There have been big name pitchers to undergo the knife and come back strong. To name a few, Carlos Carrasco of the Indians, former Yankee and World Series champ AJ Burnett, Yu Darvish of the Rangers, Jacob deGrom of the Mets (who some compare Kaprielian’s game to), Hall of Famer John Smoltz, Adam Wainright of the Cardinals, and many more. Of course, there have been pitchers who were never the same following their surgery like Brian Wilson, Rick Ankiel (as a pitcher), Joba Chamberlain, and others. Point being, this surgery has a higher success rate than not, but Kaprielian’s future as a pitcher is now as up in the air as it has ever been.
|Photo Credit: Matt Rourke | AP|
Kaprielian was both MLB Pipeline’s and Baseball Prospectus’ 58th ranked prospect heading into this year. He was regarded as a top five-to-10 prospect in a loaded Yankees farm system, and we ranked him seventh heading into this year. Unfortunately, Kaprielian will see his rank decline across all boards, as he likely won’t be back on a mound until June or July of 2018. And while it was thought that Kaprielian could work his way to the Bronx by September of 2017, he now may be looking at a September of 2018 call-up as his best case scenario, with 2019 looking more likely.

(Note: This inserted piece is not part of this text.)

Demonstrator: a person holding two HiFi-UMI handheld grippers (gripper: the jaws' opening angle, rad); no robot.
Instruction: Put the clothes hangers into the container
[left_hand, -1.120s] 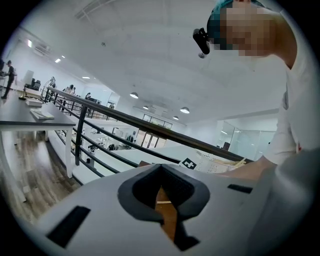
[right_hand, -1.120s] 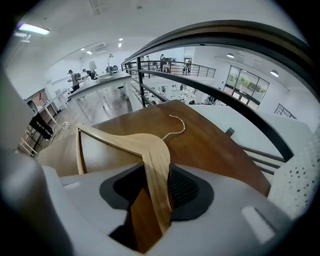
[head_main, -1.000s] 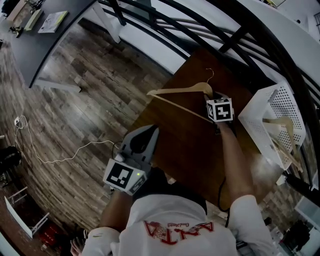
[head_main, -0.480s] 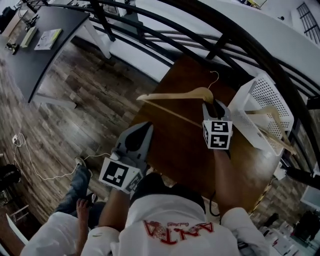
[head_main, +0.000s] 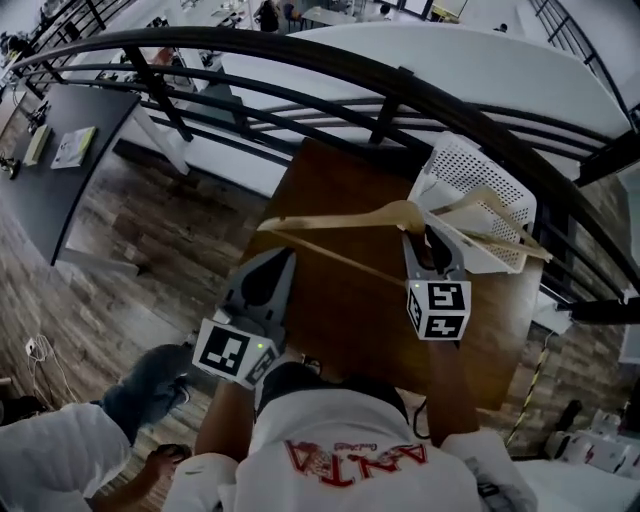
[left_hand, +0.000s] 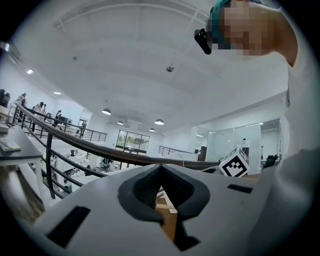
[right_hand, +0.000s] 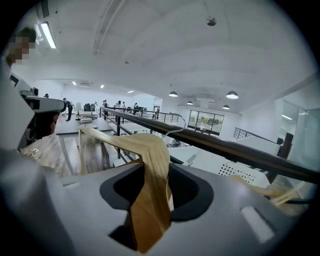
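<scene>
A pale wooden hanger hangs above the brown table, with my right gripper shut on its shoulder near the hook. In the right gripper view the hanger runs up between the jaws and bends left. Its hook end reaches the near edge of the white perforated container, where another wooden hanger lies sticking out. The container shows to the right beyond the jaws. My left gripper hovers at the table's left front edge, shut and empty; in its own view the left gripper points over the table.
A black curved railing runs just behind the table and container. Wood floor lies left of the table, with a grey desk farther left. Another person crouches at the lower left.
My right gripper has carried the hanger to the right, so its hook end now reaches the container. The left gripper has stayed at the table's left edge.
</scene>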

Andrew Marchand of ESPN.com recently wrote that the rebuilding Yankees could no longer afford to count on Kaprielian to become an ace of the future, and although it is a shame, this opinion is warranted. Still, the Yankees have Luis Severino and Justus Sheffield who have top-line stuff, to go along with Jordan Montgomery who just made his MLB Debut, and they also have pitchers in the minor leagues like Chance Adams, Albert Abreu, and Chad Green to potentially fill out the rotation in the years to come. At this point, Kaprielian can only hope to join that group as a mid-to-back end pitcher.
|Photo Credit: Charles Wenzelberg | NY Post|
At just 23, there is no reason whatsoever to write James Kaprielian off. He’s still young with loads of potential. However, the fact of the matter is, he can’t stay on the field, and he hasn’t pitched above Single-A Tampa. Kaprielian has been known for his positive attitude and leadership qualities, and this is why no one should be counting this kid out yet. He sure believes in himself going forward, and Yankee fans should too. You just can’t help but beginning to wonder what this young righty could possibly be if he could stay away from the injury bug.
His career is no longer a matter of when he gets to the Bronx and becomes the ace of the staff, but if he can get to the Bronx and become a member of their pitching staff in the near future.